"Really awful is more interesting to listen to than pretty good" - Eno ................................................................................................................................................................................................................. welcome to the drivel blog of "music detractor, Simon Reynolds"
Tuesday, March 17, 2015
a bit of fuckology
Beloved of my late brother and my not-late brother and me.... the Sex Pistols's "No Fun" !
Heard this version first, and the Stooges only quite a bit later
So for me the Pistols version is "the original"

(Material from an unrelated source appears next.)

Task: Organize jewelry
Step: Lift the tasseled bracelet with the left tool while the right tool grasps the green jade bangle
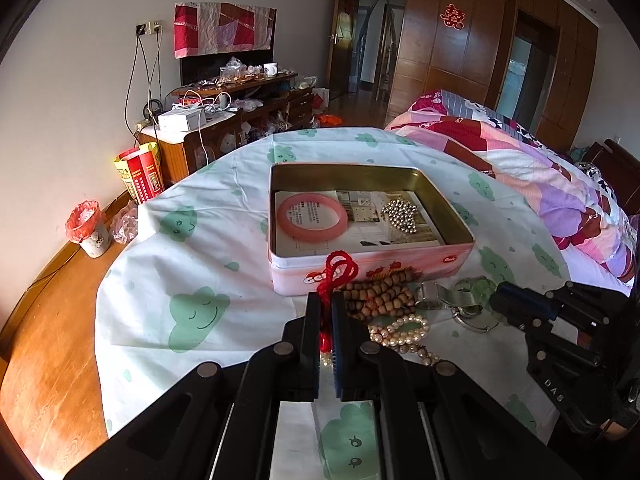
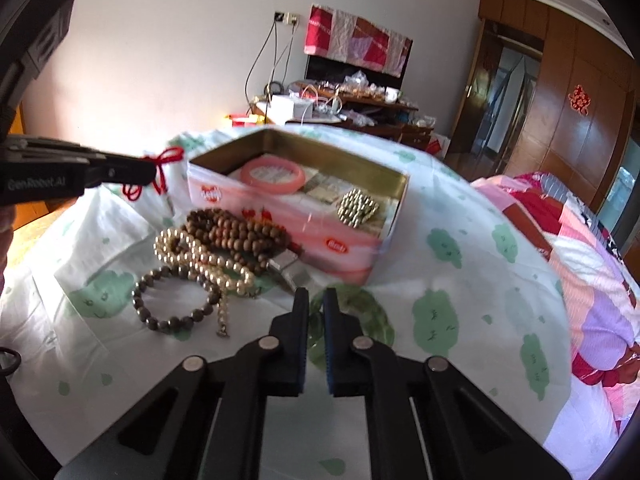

And I do believe it to be objectively superior on every level - wilder, more unleashed and rampaging - mustering a greater level of malevolence
It's more fun too - the kick-off bit of Rotten gleefully announcing / promising
rrrrrrrrrright!
here we go now
a sociology lecture
with a bit of psychology
a bit of neurology
a bit of fuckology
no fuuuuuuuuuuuuuuuuun
"No Fun" the "original"-eclipsing remake introduces a truth that the likes of Legs (splutter) MockReal will never ever face
The Brits (whisper it) done punk better
Done it realer
(Needless to say I love The Stooges.)
(The Dolls though.... well, "New York" on Bollocks wipes the floor with, doesn't it? Uses their career, their oeuvre, as a damp rag. Objectively)
(Ramones, yes, very nice, but just fun 'n games)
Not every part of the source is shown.